Разоблачив и обмыв Генриха, он подал поднос с едой и пивом и почти с умилением смотрел, как тот ест, между делом то продолжая строить планы завтрашнего наступления, то вспоминая мать-императрицу, то опять разворачивая карту и внимательно ее рассматривая.
В какой-то момент Плантагенет поднял глаза на стоявшего у откинутого полога Артура, который втирал в зубы смесь для чистки из мела и мяты.
— Как у тебя хватает сил, чтобы еще заниматься собой? Ну прямо изысканная леди из теплой башенки с камином.
Артур прополоскал рот и вернулся к принцу.
— Я воспитывался в монастыре, а монахи имеют привычку следить за собой. Так что для меня это стало каждодневным ритуалом. Вам тоже приготовить порошок и полоскание? Знаете, свежее дыхание и здоровые зубы — это совсем неплохо. И дамам нравится.
— Хватит одной зубочистки. Ну ладно, ладно, — буркнул он, видя, что Артур уже готовит для него чистящий мел с мятой. — Наверное, ты прав, и я могу оказать тебе такую милость.
— Себе, — уточнил Артур.
Позже, когда Генрих выплеснул остатки полоскания наружу, они какое-то время стояли рядом и слушали гул военного лагеря: где-то звенела походная кузня — чинилось снаряжение перед боем, у костров виднелись силуэты солдат, кутающихся от ветра в плащи. Над головой нависало тяжелое небо, затянутое темно-серыми с синеватым отливом тучами, и лишь там, где вдали раскинулось море, еще реяла неширокая багряно-розовая полоска, маленькая и робкая. Если примета верна, завтра день будет ясный.

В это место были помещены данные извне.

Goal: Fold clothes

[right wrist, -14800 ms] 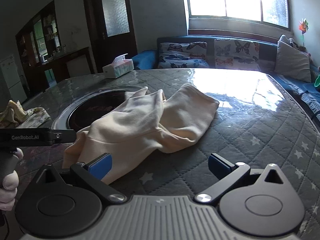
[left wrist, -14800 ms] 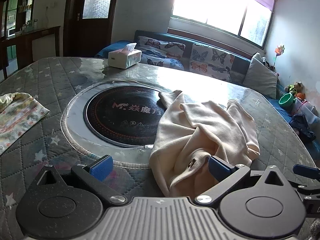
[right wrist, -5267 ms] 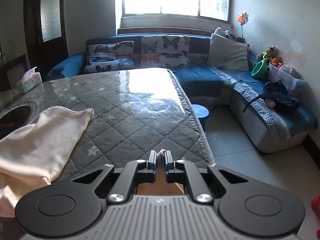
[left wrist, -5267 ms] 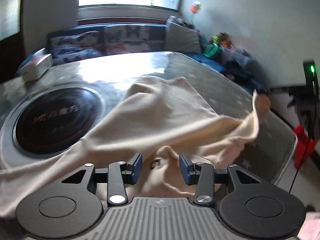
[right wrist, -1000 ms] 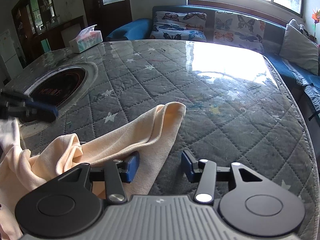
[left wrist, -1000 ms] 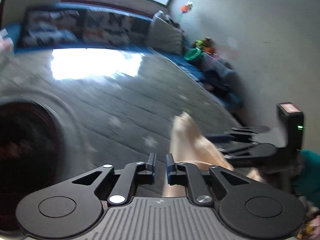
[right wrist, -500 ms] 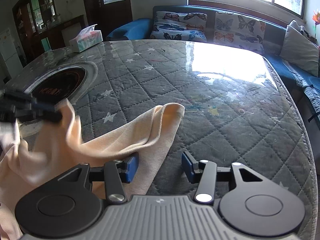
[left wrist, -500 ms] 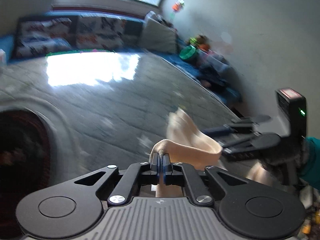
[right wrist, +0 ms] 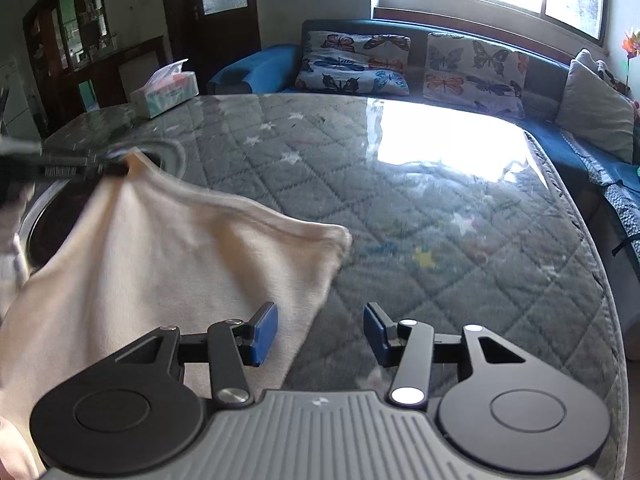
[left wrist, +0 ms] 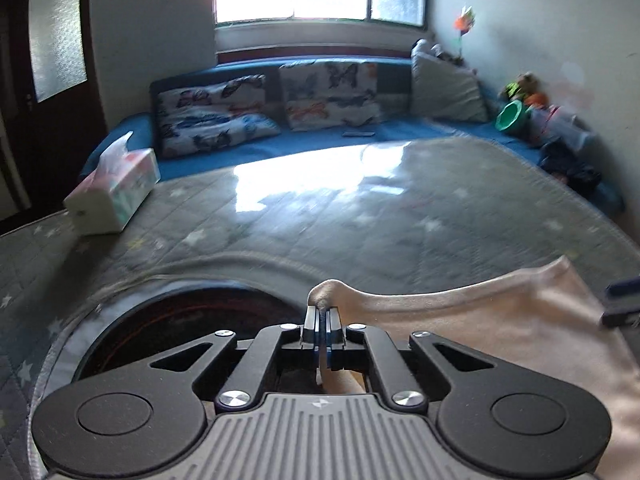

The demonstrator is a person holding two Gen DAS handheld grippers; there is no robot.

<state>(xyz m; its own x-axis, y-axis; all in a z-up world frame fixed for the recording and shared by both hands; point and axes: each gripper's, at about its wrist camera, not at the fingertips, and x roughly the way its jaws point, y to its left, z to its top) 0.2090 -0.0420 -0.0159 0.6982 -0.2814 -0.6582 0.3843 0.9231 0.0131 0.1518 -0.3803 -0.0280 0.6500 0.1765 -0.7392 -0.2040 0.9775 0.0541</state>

Они обратили на это внимание: погожий день подойдет как для причаливания судов из Кента, так и для штурма Бридпорта. Сам город уже исчезал в синеватой мгле сумерек и выглядел просто скопищем кривых линий и зигзагов.
— Они не долго продержатся, — негромко и уверенно произнес Генрих.
И вдруг его как прорвало: он стал говорить, что не ожидал такой длительной войны, ведь все начиналось так красиво и пышно. Когда его принимали в Шотландии, то собирали войска, и за ним ехали сотни копейщиков с развевающимися стягами. Императрица Матильда уверяла сына, что он законный наследник короны Англии, и он считал, что и многие думают так же. А вышло, что он увяз в этой бесконечной сырой и грязной войне, устал и не получает вестей из дома.
— Может, дело в том, что не всякий корабль в состоянии привезти вам послание с континента?
Генрих задумчиво теребил шнуровку на рукаве стеганого подкольчужного камзола.
— Мне нужны эти вести, я ведь отправлял гонцов. Мать могла бы понять, что значит не получать вестей из Анжу, когда нужны силы и поддержка. Мой отец всегда равнодушно относился к ее войне с англичанами, куда больше его волновала Нормандия, на которую он получил право благодаря браку с матушкой. И он добился там куда большего, чем она в Англии. Нормандия теперь уже принадлежит Плантагенетам, и мы принесли за нее омаж королю Людовику[104]. Стефан давно махнул на нее рукой, но упорно не желает смириться, что однажды и Англию потеряет. И тогда, как прямой потомок Генриха Боклерка, я возложу на себя английскую корону. Совсем неплохо, как думаешь? Корона графства Анжу, герцогская нормандская корона, да еще и английский венец.
Он немного помолчал и тихо добавил:
— Возможно, тогда она увидит во мне не только неуклюжего мальчишку.
Артур чуть улыбнулся в сумраке. Он знал, о ком говорит Генрих. И чтобы сделать ему приятное, попросил:
— Расскажите, какова она, французская королева Элеонора.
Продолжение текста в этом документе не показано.